*WORK INSTRUCTION*. Repeat verbatim every line of the material, beginning at the line that holds "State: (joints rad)" and ending at its last line.

*DATA BLOCK*.

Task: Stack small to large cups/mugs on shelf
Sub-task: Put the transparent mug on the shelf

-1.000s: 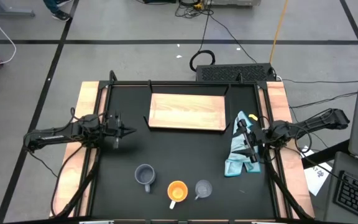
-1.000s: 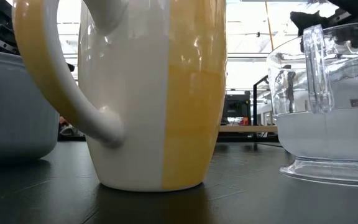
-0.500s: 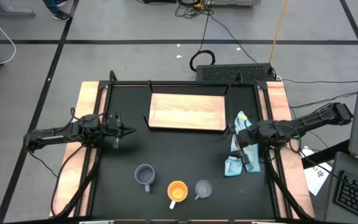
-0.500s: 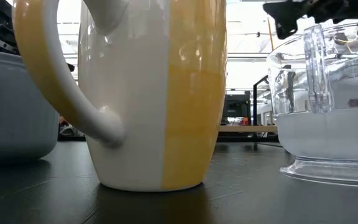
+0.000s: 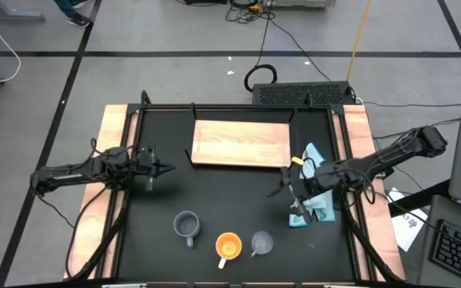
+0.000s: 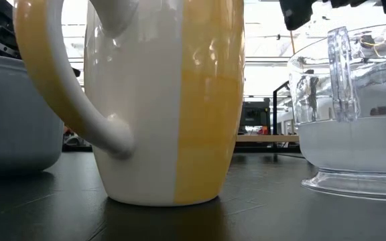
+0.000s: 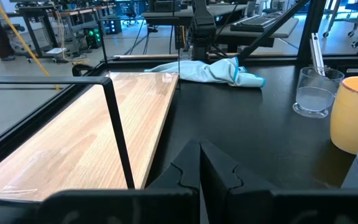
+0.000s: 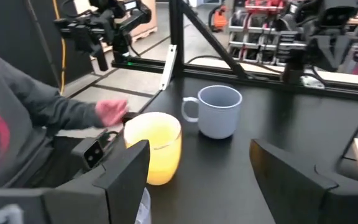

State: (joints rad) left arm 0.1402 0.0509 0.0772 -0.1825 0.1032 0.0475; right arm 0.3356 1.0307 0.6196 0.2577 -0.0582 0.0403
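Light-wood shelf lies at twelve o'clock; blue-grey mug, orange mug and glass cup line six. Right gripper, jaws apart, hovers at four; left gripper, shut, waits at nine. Only the right wrist view shows a person's hand.

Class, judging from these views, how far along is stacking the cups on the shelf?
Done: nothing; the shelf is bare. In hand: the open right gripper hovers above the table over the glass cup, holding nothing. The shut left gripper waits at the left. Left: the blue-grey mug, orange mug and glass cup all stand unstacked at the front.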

*PROBLEM SOLUTION*.
State: (joints rad) left arm 0.1402 0.0509 0.0772 -0.1825 0.1032 0.0475; right arm 0.3356 1.0307 0.6196 0.2577 -0.0582 0.0403
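Light-wood shelf lies at twelve o'clock; blue-grey mug, orange mug and glass cup line six. Right gripper, jaws apart, hovers at four; left gripper, shut, waits at nine. Only the right wrist view shows a person's hand.

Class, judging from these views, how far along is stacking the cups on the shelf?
Done: nothing; the shelf is bare. In hand: the open right gripper hovers above the table over the glass cup, holding nothing. The shut left gripper waits at the left. Left: the blue-grey mug, orange mug and glass cup all stand unstacked at the front.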

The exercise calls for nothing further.